▶ [Instructions for the task]: Would you print out all of the data exactly and keep the pictures out of it?

════════════════════

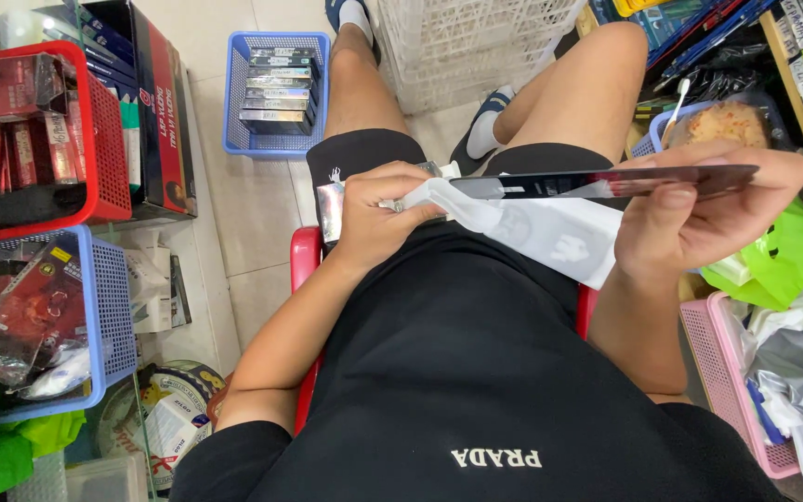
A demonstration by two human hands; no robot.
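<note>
I sit on a red stool (305, 270) in black clothes, looking down at my lap. My left hand (378, 216) is closed around a silvery tape dispenser (331, 212), from which a white strip (522, 226) runs to the right. My right hand (699, 209) grips the far end of a long, flat dark box (597, 183) held level over my thighs, edge-on to the camera. The white strip hangs under the box and touches it.
To my left are a red basket (109, 139) of red packs and a blue basket (118, 316) of packets. A blue basket (276, 139) of stacked boxes and a white crate (476, 46) stand ahead. A pink basket (727, 381), bags and a shelf lie right.
</note>
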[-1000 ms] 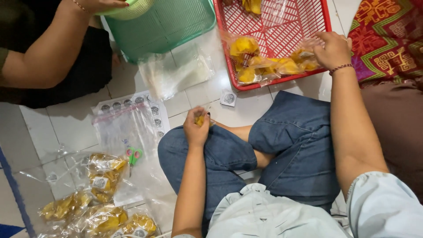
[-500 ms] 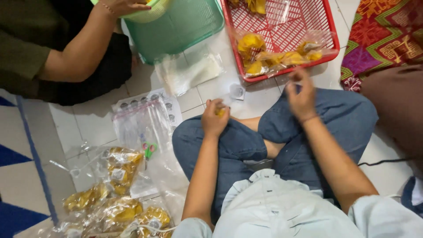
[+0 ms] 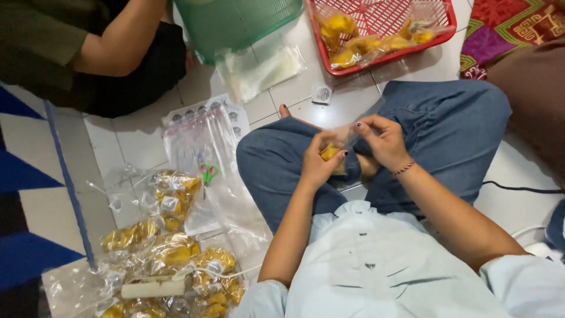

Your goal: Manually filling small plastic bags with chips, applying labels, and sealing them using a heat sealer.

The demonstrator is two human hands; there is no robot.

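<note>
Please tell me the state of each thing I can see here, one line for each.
left hand: closed around a yellow snack piece
right hand: pinching a clear plastic bag
red basket: holding filled bags
green basket: contents hidden
packed snack bags: filled, piled on the floor

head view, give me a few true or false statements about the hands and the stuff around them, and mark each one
1. The left hand holds a yellow snack piece. True.
2. The right hand rests inside the red basket. False: it is over the lap, pinching a clear plastic bag.
3. The red basket holds filled snack bags. True.
4. The filled packets lie on the person's right. False: they lie on the floor to the left.
5. Green scissors lie on the empty bags. True.
</note>
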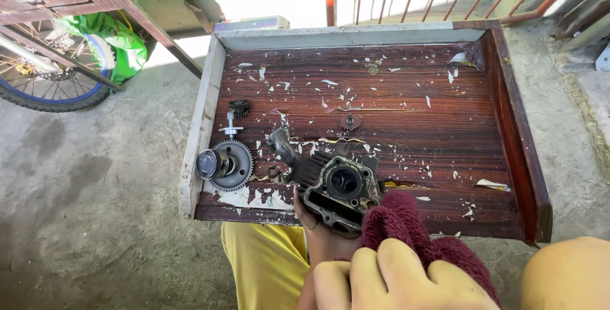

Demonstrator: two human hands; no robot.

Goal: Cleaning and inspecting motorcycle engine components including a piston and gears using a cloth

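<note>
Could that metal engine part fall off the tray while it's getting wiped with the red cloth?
It might. The engine part sits at the near edge of the wooden tray, steadied by the left hand, so a hard push from the red cloth in the right hand could tip it off. The big gear also lies near the tray's corner and could get knocked off.

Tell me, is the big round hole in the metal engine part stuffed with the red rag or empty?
Empty. The round bore of the dark finned metal engine cylinder shows open and dark inside, while the fuzzy maroon cloth rag sits beside it, against its right edge.
</note>
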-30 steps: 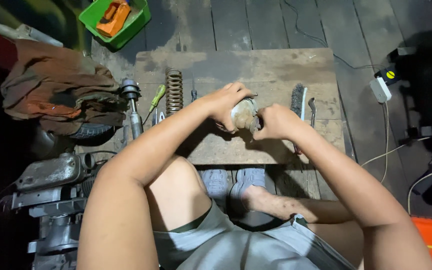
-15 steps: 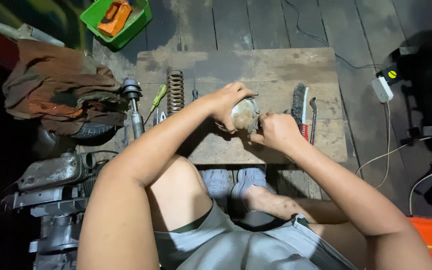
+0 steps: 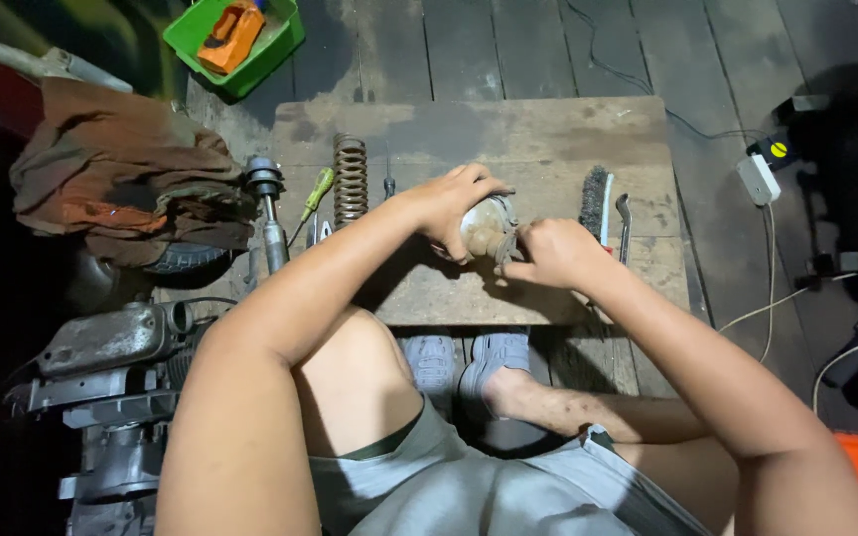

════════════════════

▶ [Answer to the exercise]:
A demonstration by two human hands; no robot.
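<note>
I sit on a red stool (305, 270) in black clothes, looking down at my lap. My left hand (378, 216) is closed around a silvery tape dispenser (331, 212), from which a white strip (522, 226) runs to the right. My right hand (699, 209) grips the far end of a long, flat dark box (597, 183) held level over my thighs, edge-on to the camera. The white strip hangs under the box and touches it.
To my left are a red basket (109, 139) of red packs and a blue basket (118, 316) of packets. A blue basket (276, 139) of stacked boxes and a white crate (476, 46) stand ahead. A pink basket (727, 381), bags and a shelf lie right.
</note>
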[-1000 ms] 
[-500 ms] 
[+0 ms] 

Your goal: Manually filling small plastic bags with chips, applying labels, and sealing them using a heat sealer.

The demonstrator is two human hands; there is no robot.

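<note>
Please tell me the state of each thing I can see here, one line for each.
left hand: closed around a yellow snack piece
right hand: pinching a clear plastic bag
red basket: holding filled bags
green basket: contents hidden
packed snack bags: filled, piled on the floor

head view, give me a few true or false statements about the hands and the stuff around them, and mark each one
1. The left hand holds a yellow snack piece. True.
2. The right hand rests inside the red basket. False: it is over the lap, pinching a clear plastic bag.
3. The red basket holds filled snack bags. True.
4. The filled packets lie on the person's right. False: they lie on the floor to the left.
5. Green scissors lie on the empty bags. True.
</note>
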
Demonstrator: two human hands; no robot.

Goal: Cleaning and inspecting motorcycle engine components including a piston and gears using a cloth

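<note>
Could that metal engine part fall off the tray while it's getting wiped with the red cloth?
It might. The engine part sits at the near edge of the wooden tray, steadied by the left hand, so a hard push from the red cloth in the right hand could tip it off. The big gear also lies near the tray's corner and could get knocked off.

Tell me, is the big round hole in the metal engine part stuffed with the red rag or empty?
Empty. The round bore of the dark finned metal engine cylinder shows open and dark inside, while the fuzzy maroon cloth rag sits beside it, against its right edge.
</note>
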-30 steps: 
-15 steps: 
+0 steps: 

The answer has been supplied in full.